The two things that loadable modules provide (runtime configuration, and third party proprietary code support) are not that valuable. I've always turned off loadable modules when I've build custom BSD kernels for servers for exactly that reason. I get around the propietary code issue by making sure the server I configure has hardware for which non-proprietary and/or source available drivers exist. Which for servers is generally network and disk drivers so pretty easy.
Serial Drivers, all the USB related drivers, all the printers, networks card, graphics card driver?
How big will the new kernel image be?
It also make dev/debugging driver task much harder as it requires complete reboot system to test it.
Also, what about FS? such as ZFS? Build in by default, disable by default, load and reboot different kernel everytime I need something?
> Are they going to build all the supported HW device
> drivers all into the kernel image?
There has been both a lot of research and debate about various 'microkernel' strategies where the core of the micro-kernel really only knows how to access the boot disk and load modules. Then as hardware is probed and discovered, modules to support that hardware is loaded.
As a desktop machine kernel, micro-kernels allow for changes in the hardware configuration to occur fairly easily without a lot of user visible fuss. But they do leave open the vulnerability that the module system can be exploited. Server systems generally change less frequently and hardware changes beyond adding or removing a disk drive are often quite rare.
Things are always trade-offs.
I wonder if there is anyone doing mixed virtualization studies. Using a hypervisor that is locked down for the lower layer and then booting the "user" machine for interactive use. This is a very powerful architectural choice and was been used for decades in IBM's mainframe OS. Perhaps we'll see a consumer OS based on those principles at some point.
$ du -h /bsd
Or does OpenBSD doesn't support those network fs neither?
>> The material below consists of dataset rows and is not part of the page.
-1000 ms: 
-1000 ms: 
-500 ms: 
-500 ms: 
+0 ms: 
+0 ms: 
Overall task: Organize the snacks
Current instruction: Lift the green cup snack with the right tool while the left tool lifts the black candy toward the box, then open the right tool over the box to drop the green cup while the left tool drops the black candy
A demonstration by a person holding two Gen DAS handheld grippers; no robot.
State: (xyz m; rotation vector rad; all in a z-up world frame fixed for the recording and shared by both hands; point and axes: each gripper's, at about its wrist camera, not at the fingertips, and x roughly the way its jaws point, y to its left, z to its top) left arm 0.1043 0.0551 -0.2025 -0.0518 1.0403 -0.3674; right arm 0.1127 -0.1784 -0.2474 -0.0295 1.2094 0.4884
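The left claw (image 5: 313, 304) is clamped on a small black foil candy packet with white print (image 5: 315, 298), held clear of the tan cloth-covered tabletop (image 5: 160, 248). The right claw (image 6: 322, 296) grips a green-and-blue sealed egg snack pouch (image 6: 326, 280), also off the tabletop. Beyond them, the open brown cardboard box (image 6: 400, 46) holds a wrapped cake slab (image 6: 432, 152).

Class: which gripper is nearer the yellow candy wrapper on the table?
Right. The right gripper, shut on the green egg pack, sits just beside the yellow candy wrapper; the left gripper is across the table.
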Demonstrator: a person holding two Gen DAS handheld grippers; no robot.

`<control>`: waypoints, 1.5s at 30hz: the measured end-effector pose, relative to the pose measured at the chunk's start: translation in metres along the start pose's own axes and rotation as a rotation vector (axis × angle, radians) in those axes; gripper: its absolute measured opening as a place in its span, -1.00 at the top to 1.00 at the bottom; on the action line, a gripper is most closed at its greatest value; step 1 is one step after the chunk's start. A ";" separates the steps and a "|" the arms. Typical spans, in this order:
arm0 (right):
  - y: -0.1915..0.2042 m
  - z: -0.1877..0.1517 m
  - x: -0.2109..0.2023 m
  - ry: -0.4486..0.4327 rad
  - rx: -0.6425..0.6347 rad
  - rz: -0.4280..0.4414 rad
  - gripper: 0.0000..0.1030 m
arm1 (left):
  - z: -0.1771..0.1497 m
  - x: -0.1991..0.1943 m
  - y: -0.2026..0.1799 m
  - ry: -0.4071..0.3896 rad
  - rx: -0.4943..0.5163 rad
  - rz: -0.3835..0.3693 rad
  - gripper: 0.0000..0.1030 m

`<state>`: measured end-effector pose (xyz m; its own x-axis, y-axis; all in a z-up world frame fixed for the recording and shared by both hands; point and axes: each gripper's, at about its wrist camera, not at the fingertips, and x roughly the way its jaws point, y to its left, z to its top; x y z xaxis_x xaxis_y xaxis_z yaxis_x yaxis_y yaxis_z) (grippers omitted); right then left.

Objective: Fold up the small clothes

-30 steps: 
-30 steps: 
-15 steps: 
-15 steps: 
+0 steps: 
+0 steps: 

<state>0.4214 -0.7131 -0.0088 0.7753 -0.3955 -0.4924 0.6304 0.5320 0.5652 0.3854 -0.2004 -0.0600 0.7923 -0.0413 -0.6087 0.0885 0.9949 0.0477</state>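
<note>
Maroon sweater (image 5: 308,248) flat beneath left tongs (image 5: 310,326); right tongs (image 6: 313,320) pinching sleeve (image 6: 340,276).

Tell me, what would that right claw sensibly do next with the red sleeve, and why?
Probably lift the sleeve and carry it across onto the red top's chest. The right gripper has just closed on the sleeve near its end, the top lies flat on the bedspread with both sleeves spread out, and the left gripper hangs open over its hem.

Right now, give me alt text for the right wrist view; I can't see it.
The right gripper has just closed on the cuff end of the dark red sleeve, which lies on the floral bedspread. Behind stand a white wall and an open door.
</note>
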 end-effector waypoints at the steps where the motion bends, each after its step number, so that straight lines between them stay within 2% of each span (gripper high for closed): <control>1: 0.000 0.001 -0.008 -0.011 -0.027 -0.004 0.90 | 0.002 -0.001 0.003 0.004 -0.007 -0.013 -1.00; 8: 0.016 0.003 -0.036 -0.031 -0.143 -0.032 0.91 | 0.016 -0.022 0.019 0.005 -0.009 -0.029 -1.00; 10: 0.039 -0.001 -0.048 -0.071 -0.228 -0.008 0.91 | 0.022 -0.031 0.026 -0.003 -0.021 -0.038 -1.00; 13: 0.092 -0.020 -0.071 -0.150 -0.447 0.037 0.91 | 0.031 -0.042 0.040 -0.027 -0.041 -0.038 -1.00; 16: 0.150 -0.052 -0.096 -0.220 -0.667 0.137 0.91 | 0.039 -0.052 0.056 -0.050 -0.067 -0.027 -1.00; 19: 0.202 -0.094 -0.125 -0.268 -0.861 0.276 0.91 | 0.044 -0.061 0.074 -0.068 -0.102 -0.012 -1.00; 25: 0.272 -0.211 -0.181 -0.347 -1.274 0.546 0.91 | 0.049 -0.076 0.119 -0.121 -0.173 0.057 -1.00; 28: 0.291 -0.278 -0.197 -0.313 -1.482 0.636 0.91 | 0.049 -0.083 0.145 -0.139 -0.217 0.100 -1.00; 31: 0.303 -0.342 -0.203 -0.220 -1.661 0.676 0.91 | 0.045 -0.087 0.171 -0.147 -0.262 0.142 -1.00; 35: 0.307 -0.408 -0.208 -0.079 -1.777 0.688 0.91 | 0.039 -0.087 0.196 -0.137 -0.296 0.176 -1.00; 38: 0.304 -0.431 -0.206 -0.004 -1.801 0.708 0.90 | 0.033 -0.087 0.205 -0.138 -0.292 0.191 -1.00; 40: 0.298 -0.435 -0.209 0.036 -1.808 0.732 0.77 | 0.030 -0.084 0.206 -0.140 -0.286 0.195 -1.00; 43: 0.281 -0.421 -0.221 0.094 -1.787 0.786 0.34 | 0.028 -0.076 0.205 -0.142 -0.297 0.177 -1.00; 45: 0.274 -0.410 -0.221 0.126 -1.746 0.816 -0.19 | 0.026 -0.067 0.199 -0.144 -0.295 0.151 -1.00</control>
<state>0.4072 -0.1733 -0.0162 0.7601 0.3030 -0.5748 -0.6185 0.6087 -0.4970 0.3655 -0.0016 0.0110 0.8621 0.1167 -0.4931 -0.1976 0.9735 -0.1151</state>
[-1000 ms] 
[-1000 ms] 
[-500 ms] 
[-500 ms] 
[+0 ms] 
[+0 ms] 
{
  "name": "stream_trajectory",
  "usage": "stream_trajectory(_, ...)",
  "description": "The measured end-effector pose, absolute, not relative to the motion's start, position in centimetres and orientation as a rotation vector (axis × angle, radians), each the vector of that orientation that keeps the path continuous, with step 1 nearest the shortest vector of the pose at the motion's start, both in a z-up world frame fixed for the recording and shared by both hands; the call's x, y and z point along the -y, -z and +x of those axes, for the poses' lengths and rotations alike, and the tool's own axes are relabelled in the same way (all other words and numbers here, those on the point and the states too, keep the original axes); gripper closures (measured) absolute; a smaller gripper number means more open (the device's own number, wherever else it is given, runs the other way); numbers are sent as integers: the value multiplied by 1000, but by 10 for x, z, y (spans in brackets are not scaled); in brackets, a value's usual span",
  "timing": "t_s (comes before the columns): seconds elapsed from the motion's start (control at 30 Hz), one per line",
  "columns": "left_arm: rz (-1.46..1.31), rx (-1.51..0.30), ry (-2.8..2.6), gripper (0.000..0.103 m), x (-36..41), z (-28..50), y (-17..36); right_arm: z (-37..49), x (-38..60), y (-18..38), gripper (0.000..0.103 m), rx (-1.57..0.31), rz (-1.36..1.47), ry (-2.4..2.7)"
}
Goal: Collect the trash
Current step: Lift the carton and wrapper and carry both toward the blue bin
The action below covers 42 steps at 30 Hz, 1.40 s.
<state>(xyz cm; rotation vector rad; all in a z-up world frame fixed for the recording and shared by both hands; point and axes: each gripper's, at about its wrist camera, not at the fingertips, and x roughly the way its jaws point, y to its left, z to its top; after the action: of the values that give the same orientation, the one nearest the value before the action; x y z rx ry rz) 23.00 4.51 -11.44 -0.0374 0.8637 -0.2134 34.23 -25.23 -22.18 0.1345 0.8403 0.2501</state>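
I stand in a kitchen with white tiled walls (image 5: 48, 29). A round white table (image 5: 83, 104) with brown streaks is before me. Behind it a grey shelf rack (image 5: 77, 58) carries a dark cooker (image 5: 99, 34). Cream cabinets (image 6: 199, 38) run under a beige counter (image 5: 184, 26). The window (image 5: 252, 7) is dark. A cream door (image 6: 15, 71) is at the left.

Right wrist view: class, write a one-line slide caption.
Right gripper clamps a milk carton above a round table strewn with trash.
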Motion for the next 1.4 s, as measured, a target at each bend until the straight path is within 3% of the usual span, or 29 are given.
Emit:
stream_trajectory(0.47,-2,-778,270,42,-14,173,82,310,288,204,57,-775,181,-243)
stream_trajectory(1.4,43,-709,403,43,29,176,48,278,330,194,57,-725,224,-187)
If smbd/nfsd build in by default, wouldn't a single kernel image with samba/nfs build-in to kernel by default trigger more attack vector/surface especially if I just want to run a simple LAMP stack?
Sorry for the OpenBSD noob questions. I am just curious on tradeoff on the decision turn off the kernel module completely.
They always have. No drivers were modules. Modules were just there because netbsd had them. Kernel modules were already not being used at all in OpenBSD, they are removing an unused "feature".
Is there another mechanism?
If not, I see this as a step backwards.
LKM hasn't been worked on, improved on, or maintained in any significant way, so... it went away.
There won't be any fanfare made about it officially, because the dev group didn't seem to care about it anymore. Anything un-needed or considered bloat in OpenBSD goes this route eventually,. not with a bang but a whimper.
edit: Having looked at the article, it seems a bit sensationalized by Phoronix. Unfortunately the OpenBSD maintainers didn't care as much as this writer at Phoronix seems to have done.
OpenBSD is not Linux. The "story" is a non-event in OpenBSD world.